__What the task asks__. All the lines below need retyping exactly, apart from the images.
··· Supplied data
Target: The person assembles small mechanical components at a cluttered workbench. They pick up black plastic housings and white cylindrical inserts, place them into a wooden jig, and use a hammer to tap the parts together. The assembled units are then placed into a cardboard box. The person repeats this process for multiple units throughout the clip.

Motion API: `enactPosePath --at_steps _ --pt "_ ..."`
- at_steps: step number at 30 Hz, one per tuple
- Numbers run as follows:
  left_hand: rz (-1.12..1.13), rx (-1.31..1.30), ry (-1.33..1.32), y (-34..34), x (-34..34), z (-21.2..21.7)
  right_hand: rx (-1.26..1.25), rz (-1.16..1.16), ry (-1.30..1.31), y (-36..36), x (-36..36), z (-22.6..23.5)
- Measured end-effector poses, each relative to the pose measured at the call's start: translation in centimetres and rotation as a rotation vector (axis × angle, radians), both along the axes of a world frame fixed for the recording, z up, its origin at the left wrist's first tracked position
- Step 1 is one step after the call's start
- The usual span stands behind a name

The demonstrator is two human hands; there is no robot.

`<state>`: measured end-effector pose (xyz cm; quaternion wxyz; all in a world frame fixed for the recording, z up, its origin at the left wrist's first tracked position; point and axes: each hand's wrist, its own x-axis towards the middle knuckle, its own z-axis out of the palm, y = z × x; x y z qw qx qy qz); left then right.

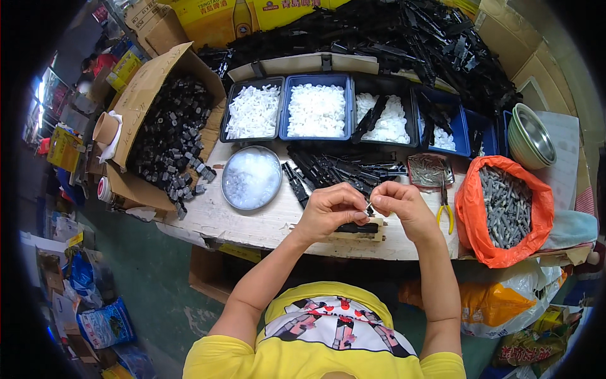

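My left hand (pixel 331 211) and my right hand (pixel 403 208) meet over the front of the worktable, fingertips pinched close together. Between them is a small, thin, light-coloured piece (pixel 369 206), too small to name; it seems to lie in both pinches. Just below, a black plastic part (pixel 357 228) rests at a pale wooden block (pixel 377 236) on the table edge. Behind my hands lies a pile of long black plastic parts (pixel 341 169). To the right are a tray of thin metal pins (pixel 430 170) and yellow-handled pliers (pixel 445 215).
Bins of white plastic pieces (pixel 315 107) line the back. A carton of dark blocky parts (pixel 170 136) and a round dish (pixel 251 178) stand left. An orange bag of grey parts (pixel 505 208) and stacked bowls (pixel 532 136) stand right. Black parts (pixel 410 44) heap behind.
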<state>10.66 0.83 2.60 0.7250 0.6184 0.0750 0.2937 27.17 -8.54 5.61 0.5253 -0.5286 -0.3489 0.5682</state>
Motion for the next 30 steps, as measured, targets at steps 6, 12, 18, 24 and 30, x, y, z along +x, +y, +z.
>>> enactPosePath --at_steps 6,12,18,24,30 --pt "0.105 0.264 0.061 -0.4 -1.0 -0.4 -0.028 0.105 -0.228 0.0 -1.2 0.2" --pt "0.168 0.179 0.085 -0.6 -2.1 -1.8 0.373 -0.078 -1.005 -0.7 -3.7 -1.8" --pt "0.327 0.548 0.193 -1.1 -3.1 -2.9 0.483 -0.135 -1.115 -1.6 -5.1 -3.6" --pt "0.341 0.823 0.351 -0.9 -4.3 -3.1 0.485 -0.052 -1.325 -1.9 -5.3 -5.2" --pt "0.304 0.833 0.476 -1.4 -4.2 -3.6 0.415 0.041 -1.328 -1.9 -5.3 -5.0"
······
__Written response__.
Target: The person assembles small mechanical components at a cluttered workbench. They pick up black plastic housings and white cylindrical inserts, place them into a wooden jig, and use a hammer to tap the parts together. The assembled units are then placed into a cardboard box. The person repeats this process for multiple units throughout the clip.

Motion API: `enactPosePath --at_steps _ --pt "_ ..."`
- at_steps: step number at 30 Hz, one per tuple
- Numbers run as follows:
  left_hand: rz (-1.12..1.13), rx (-1.31..1.30), ry (-1.33..1.32), y (-34..34), x (-34..34), z (-21.2..21.7)
  right_hand: rx (-1.26..1.25), rz (-1.16..1.16), ry (-1.30..1.31), y (-36..36), x (-36..36), z (-22.6..23.5)
- Measured end-effector poses, each relative to the pose measured at the call's start: translation in centimetres and rotation as a rotation vector (axis × angle, radians), both along the axes of a world frame fixed for the recording, z up, its origin at the left wrist's first tracked position
- Step 1 is one step after the call's start
- The usual span stands behind a name

The demonstrator is two human hands; there is no robot.

`<state>`: measured end-effector pose (xyz cm; quaternion wxyz; all in a world frame fixed for the recording, z up, its origin at the left wrist's first tracked position; point and axes: each hand's wrist, its own x-axis towards the middle knuckle, its own z-axis out of the palm, y = z × x; x y z qw qx qy qz); left then right.


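My left hand (pixel 331 211) and my right hand (pixel 403 208) meet over the front of the worktable, fingertips pinched close together. Between them is a small, thin, light-coloured piece (pixel 369 206), too small to name; it seems to lie in both pinches. Just below, a black plastic part (pixel 357 228) rests at a pale wooden block (pixel 377 236) on the table edge. Behind my hands lies a pile of long black plastic parts (pixel 341 169). To the right are a tray of thin metal pins (pixel 430 170) and yellow-handled pliers (pixel 445 215).
Bins of white plastic pieces (pixel 315 107) line the back. A carton of dark blocky parts (pixel 170 136) and a round dish (pixel 251 178) stand left. An orange bag of grey parts (pixel 505 208) and stacked bowls (pixel 532 136) stand right. Black parts (pixel 410 44) heap behind.
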<state>10.66 0.83 2.60 0.7250 0.6184 0.0750 0.2937 27.17 -8.54 5.61 0.5253 -0.5286 -0.3489 0.5682</state>
Motion for the next 30 steps, as measured, targets at steps 6, 12, 18, 24 and 30, x, y, z along +x, +y, +z.
>>> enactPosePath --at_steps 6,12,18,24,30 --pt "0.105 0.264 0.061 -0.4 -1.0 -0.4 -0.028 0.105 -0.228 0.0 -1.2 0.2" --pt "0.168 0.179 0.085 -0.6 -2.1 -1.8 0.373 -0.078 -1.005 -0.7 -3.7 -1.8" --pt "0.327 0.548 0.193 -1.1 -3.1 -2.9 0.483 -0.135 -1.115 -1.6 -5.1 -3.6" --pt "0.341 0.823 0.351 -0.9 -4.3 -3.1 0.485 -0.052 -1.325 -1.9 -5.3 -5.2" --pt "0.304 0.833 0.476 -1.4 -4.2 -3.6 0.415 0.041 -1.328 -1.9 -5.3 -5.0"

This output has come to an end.